Omicidio di Marina Luzi, la sorella: “Era terrorizzata da lui, perché aveva un’arma?”

Delitto di Fossombrone, lo sfogo di Milena: “Mi diceva che quell’uomo era un invasato, parlava solo di complotti”. Il dolore della madre: “Almeno fatemela vedere. Sono distrutta anche per Enrico e la bimba”

Fossombrone (Pesaro), 27 luglio 2023 –  “Mia sorella Marina era terrorizzata da quell’uomo, diceva che era invasato. Che parlava solo di complotti, di vaccini, diceva che bisognava spegnare i cellulari perché se no ci spiavano... E lei aveva paura che un giorno potesse fare del male a lei o a sua figlia”.

Milena Luzi (a sinistra) accanto alla sorella Marina
Milena Luzi (a sinistra) accanto alla sorella Marina

Milena Luzi, 39 anni, abita a Fano, ma ieri mattina era nella casa della madre a Santa Maria della Valle, nella campagna di Fossombrone. Vicino a lei, sua mamma, tutte e due devastate dal dolore. Milena ha perso la sorella, di un anno più grande, con cui era in simbiosi da sempre: "Ci dicevamo tutto. E mi aveva rivelato le paure che aveva con lui". Lui è il Andrea Marchionni, l’assassino della sorella (video).

Martedì sera dovevamo andare al cinema, a vedere ‘Barbie’, era da tre anni che non uscivamo da sole, senza figli”, racconta ancora Milena. Le ha mandato i messaggi al mattino di martedì, poche ore prima del delitto, l’ultima cosa che vede è sua sorella che visualizza, ma non le risponde. Poi si accorge, dal tam tam che appare sui social intorno all’ora di pranzo, che qualcosa di grave è successo nella zona dove abita Marina. Poi vede la foto della casa, chiede a qualcuno del Comune di Fossombrone (lei lavora all’Anagrafe), chi è la ragazza morta in quella zona. Alla fine scopre la tragedia. Ora sono lacrime, rabbia, e solo ricordi.

“A un certo punto – racconta Milena – le avevo anche detto di venire ad abitare qui da noi, perché la situazione con quell’uomo era pesante. Ma non è voluta venire. Credo che mia sorella avesse parlato anche con la madre di Andrea”.

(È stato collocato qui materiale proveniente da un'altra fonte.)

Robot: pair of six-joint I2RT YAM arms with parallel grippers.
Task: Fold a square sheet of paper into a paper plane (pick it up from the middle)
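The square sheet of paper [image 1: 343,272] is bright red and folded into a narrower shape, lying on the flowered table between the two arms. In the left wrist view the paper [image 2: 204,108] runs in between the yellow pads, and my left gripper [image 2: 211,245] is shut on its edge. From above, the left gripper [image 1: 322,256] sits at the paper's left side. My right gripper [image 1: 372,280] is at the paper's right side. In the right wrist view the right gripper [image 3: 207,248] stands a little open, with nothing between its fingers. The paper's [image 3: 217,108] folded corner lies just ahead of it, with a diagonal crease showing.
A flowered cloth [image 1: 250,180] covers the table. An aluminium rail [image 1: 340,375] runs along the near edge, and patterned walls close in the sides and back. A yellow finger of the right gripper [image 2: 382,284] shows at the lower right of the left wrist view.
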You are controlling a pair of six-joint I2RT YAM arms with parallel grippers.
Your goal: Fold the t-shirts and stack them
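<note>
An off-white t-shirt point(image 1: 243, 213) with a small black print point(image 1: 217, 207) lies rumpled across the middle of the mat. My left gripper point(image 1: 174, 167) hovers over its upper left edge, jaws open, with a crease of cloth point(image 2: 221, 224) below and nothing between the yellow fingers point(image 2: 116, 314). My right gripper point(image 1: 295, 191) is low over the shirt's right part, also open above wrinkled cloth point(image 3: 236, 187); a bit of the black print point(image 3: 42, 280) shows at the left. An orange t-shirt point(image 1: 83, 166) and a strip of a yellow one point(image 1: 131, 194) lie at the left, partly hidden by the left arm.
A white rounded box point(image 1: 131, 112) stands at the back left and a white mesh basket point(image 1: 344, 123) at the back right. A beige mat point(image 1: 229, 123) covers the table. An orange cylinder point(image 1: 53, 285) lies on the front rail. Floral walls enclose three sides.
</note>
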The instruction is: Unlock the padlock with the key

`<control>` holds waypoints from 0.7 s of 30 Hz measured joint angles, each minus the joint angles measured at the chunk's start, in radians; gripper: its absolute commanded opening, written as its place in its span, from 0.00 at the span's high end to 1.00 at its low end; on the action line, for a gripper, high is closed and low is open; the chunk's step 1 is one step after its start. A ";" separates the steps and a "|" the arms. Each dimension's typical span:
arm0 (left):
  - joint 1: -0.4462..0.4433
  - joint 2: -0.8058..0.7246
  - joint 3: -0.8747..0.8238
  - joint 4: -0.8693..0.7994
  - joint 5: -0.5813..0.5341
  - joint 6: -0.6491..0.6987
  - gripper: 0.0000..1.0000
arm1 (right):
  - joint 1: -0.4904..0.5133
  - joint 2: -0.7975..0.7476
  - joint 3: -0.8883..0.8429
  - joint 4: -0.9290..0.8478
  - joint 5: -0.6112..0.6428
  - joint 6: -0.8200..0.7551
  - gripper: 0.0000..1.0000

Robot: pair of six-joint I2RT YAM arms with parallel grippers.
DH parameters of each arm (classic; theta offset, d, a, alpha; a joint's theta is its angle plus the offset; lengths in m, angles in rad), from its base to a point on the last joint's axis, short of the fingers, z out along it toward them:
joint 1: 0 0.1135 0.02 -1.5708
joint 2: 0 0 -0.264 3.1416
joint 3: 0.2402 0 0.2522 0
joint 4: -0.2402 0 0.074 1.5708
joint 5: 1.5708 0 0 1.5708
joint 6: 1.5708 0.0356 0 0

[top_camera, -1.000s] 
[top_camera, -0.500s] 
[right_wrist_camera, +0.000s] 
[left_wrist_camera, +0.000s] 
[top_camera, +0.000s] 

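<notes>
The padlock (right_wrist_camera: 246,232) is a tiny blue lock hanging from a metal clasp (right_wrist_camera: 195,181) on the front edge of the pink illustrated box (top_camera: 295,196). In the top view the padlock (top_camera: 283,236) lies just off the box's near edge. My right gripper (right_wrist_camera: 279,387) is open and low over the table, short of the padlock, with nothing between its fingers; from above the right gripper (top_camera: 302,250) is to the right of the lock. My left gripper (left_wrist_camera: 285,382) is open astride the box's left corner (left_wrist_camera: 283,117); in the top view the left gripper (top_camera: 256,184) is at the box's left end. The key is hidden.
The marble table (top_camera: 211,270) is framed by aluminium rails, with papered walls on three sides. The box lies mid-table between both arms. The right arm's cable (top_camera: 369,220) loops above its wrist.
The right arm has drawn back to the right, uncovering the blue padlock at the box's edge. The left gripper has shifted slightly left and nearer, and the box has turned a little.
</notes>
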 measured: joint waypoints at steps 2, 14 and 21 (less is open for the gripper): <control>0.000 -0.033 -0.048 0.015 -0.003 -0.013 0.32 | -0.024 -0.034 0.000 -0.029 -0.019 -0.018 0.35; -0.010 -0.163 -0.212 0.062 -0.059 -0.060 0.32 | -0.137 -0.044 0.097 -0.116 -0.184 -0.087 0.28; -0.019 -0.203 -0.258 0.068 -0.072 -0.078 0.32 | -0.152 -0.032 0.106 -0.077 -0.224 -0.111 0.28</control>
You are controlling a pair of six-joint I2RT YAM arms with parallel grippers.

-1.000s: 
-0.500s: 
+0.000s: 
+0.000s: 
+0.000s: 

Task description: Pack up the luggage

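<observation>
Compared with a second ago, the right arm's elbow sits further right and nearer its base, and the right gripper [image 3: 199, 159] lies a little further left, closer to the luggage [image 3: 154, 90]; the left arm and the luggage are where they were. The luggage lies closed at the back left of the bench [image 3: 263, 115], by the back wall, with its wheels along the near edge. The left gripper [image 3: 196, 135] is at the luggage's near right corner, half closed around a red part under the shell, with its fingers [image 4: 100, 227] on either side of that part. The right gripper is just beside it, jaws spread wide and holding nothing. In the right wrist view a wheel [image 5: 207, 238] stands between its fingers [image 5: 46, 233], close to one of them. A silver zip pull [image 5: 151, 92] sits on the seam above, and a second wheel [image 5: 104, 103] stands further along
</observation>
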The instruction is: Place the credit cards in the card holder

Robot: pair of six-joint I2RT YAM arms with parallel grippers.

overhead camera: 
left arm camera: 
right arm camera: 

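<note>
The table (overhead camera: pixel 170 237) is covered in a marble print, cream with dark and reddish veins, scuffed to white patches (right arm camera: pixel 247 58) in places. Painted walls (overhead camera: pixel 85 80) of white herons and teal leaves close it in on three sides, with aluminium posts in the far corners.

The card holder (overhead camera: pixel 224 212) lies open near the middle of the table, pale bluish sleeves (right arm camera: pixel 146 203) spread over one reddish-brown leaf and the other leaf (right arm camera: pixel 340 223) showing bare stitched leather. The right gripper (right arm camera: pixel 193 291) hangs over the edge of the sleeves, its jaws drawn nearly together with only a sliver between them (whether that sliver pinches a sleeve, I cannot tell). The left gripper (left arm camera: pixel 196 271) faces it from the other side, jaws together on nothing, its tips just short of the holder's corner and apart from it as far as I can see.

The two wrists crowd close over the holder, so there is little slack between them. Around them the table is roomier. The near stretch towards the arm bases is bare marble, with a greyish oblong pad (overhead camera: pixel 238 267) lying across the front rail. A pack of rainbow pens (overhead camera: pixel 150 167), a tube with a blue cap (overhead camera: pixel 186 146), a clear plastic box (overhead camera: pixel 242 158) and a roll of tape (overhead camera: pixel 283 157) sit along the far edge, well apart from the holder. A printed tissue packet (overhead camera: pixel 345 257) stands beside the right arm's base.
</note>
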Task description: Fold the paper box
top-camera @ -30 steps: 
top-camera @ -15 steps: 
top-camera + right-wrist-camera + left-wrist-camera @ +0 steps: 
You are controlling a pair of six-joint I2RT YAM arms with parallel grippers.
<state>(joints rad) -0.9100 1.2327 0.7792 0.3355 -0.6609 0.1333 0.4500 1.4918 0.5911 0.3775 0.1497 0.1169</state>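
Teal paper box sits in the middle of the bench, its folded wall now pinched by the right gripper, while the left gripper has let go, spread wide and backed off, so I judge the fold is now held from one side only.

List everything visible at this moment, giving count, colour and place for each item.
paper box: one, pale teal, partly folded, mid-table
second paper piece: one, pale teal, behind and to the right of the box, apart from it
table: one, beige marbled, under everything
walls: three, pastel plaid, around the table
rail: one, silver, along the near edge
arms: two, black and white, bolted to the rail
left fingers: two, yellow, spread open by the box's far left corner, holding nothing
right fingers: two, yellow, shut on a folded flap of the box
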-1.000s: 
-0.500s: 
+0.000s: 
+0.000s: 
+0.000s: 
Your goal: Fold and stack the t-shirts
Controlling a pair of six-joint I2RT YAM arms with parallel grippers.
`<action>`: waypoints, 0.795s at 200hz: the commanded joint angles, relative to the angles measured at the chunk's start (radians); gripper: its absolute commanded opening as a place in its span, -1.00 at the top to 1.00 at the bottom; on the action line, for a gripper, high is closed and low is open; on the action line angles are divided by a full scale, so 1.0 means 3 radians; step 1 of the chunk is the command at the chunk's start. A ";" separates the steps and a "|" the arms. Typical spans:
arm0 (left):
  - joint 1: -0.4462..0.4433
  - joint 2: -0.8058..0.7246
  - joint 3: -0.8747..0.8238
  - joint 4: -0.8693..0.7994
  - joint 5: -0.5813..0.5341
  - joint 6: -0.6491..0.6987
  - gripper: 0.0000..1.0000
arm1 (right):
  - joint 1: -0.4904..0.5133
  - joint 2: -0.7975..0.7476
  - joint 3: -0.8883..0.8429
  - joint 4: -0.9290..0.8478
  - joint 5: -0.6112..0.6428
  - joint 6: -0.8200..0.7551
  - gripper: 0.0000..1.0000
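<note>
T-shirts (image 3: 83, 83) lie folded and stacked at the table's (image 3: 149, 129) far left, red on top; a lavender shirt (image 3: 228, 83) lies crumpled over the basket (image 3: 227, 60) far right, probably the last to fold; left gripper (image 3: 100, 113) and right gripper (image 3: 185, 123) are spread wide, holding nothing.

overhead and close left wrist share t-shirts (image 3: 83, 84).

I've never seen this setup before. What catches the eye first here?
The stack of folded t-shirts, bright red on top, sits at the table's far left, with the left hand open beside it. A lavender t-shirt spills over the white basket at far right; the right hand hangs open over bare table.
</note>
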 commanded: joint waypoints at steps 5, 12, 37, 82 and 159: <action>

Marina aveva studiato anche psicologia. E forse aveva provato a fare presente ai parenti che lo stato di salute mentale del 47enne con l’hobby della pittura era davvero preoccupante e che andava curato. Ma non risulta che l’uomo abbia mai fatto cure in quel senso. Di certo Marina si era accorta che con il cognato "non si poteva parlare", come diceva alla sorella. Al battesimo della nipote lui non si era presentato. Lo descrivono come uno che spiava, dalle tende. "Ma non credo a chi dice che lui avesse litigato con Marina qualche giorno fa". A voler significare che forse l’unico movente di questa tragedia è il delirio di un uomo, e nient’altro.

“Ora però io voglio tutelare la memoria di mia sorella – dice Milena – per questo ci siamo rivolti a un avvocato. Se lui era infermo di mente, perché aveva la pistola? E poi ci sono tanti che hanno fissazioni come le sue, ma non per questo sono infermi di mente".

"Il sogno di mia sorella – aggiunge Milena, e le si rompe la voce – era solo la famiglia. Di sposarsi, tra un po’, e di crescere la sua bambina. Con Enrico, li vedevi, erano innamorati come il primo giorno. Stavano insieme da 4 anni, lei era andata ad abitare lì durante il Covid, non aveva più voglia di aver problemi per spostarsi e andare da lui".

La madre delle due sorelle è distrutta. "Fatemela vedere, almeno fatemela vedere", dice, disperata. Ma ha la forza di dire: "Mi dispiace anche per quel ragazzo", aggiunge: cioè il compagno di sua figlia, Enrico, e capendo che lui è un’altra vittima. Compagno di una donna che gli è stata strappata alla vita dal fratello. "Per me, mio fratello, è morto e stramorto", pare che abbia detto Enrico, ieri mattina.